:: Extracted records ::

———

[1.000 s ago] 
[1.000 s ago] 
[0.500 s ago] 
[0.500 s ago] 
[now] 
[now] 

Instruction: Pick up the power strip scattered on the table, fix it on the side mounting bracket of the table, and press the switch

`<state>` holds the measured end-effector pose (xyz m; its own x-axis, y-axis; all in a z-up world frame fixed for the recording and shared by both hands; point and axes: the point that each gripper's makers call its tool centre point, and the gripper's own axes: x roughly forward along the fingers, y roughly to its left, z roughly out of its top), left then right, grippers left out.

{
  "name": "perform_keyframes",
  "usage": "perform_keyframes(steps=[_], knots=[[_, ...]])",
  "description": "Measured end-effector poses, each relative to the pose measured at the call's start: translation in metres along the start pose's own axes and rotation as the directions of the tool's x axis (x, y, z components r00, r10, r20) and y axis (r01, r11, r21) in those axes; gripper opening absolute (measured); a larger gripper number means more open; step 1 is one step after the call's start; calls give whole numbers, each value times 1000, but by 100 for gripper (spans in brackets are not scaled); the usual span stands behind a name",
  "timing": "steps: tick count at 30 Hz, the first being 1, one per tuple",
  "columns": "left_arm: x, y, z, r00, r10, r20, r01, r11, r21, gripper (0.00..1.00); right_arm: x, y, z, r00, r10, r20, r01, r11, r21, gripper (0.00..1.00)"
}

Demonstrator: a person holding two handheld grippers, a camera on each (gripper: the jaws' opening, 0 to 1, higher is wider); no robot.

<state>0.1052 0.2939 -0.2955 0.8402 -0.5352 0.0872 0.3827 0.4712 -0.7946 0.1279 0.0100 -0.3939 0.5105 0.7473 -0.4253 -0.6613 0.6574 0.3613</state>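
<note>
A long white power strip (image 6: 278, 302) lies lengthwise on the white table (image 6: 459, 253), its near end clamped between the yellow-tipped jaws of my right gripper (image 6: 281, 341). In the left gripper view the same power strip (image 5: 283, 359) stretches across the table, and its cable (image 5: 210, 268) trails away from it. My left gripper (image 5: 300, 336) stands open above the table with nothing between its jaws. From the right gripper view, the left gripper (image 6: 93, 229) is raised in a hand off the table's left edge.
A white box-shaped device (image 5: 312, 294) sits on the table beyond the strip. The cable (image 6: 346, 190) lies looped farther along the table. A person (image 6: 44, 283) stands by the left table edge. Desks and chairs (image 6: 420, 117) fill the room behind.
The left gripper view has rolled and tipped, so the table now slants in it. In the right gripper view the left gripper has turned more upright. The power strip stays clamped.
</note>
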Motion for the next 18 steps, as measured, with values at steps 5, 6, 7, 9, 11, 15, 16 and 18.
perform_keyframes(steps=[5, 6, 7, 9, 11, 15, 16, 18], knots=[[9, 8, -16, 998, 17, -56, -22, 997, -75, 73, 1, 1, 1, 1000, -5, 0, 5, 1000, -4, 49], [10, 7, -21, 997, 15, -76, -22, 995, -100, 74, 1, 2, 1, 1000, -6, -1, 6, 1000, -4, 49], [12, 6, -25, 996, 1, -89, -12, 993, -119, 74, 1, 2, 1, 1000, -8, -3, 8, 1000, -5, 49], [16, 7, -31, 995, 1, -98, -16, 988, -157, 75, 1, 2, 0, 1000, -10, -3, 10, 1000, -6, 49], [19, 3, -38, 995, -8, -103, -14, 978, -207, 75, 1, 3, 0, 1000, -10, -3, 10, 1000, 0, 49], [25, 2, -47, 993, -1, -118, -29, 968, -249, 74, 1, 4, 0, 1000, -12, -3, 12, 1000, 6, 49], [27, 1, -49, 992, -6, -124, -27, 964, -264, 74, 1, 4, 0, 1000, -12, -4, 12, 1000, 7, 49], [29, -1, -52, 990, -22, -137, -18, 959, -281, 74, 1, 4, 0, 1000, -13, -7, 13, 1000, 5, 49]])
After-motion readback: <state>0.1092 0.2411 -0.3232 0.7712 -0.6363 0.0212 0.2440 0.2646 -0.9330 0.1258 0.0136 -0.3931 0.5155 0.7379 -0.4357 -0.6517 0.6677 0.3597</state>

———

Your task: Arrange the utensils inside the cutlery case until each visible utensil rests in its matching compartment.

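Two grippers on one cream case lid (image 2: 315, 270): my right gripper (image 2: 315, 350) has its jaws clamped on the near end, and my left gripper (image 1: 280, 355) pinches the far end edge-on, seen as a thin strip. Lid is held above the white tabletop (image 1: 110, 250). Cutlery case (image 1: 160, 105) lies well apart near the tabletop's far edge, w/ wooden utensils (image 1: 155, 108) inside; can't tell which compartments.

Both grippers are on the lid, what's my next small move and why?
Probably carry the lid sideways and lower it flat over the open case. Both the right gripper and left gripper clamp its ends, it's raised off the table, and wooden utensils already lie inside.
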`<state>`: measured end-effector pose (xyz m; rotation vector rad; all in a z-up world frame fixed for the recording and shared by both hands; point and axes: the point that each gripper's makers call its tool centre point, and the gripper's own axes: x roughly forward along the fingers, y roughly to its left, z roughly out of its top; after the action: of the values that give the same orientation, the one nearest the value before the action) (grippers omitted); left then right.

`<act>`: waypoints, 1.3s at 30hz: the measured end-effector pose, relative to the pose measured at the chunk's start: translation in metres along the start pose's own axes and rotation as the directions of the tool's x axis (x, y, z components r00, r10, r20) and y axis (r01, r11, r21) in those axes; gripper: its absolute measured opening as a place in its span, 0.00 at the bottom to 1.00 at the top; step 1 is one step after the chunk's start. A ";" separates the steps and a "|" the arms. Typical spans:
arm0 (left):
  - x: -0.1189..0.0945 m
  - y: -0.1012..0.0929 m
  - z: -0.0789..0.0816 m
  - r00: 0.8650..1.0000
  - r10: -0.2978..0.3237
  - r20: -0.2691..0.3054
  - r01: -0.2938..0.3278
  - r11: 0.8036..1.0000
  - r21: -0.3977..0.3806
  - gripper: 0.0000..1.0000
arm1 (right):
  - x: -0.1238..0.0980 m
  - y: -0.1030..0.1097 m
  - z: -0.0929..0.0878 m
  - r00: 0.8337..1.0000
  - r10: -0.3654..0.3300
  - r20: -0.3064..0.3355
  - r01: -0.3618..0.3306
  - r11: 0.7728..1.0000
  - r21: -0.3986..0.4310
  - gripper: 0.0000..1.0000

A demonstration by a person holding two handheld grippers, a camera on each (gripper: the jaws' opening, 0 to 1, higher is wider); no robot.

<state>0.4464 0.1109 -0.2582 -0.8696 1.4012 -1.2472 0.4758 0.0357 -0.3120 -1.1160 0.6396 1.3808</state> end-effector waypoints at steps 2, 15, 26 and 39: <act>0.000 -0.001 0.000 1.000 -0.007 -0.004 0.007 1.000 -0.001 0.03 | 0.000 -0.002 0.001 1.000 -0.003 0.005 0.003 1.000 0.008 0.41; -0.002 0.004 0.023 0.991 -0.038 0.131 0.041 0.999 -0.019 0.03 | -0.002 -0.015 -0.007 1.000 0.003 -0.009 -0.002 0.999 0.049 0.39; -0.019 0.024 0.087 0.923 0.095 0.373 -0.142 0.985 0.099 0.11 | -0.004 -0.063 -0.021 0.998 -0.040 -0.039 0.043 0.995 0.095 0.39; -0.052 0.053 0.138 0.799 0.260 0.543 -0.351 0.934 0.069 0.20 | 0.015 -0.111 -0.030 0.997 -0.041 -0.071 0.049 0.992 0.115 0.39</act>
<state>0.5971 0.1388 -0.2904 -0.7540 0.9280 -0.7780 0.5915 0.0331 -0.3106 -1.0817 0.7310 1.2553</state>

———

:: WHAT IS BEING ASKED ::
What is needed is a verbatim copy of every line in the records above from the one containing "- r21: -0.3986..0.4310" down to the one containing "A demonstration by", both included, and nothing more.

:: SOLUTION ::
  - r21: -0.3986..0.4310
  - gripper: 0.0000..1.0000

A demonstration by a person holding two handheld grippers, a camera on each (gripper: the jaws' opening, 0 to 1, higher is wider); no robot.

There is no more to add to the answer.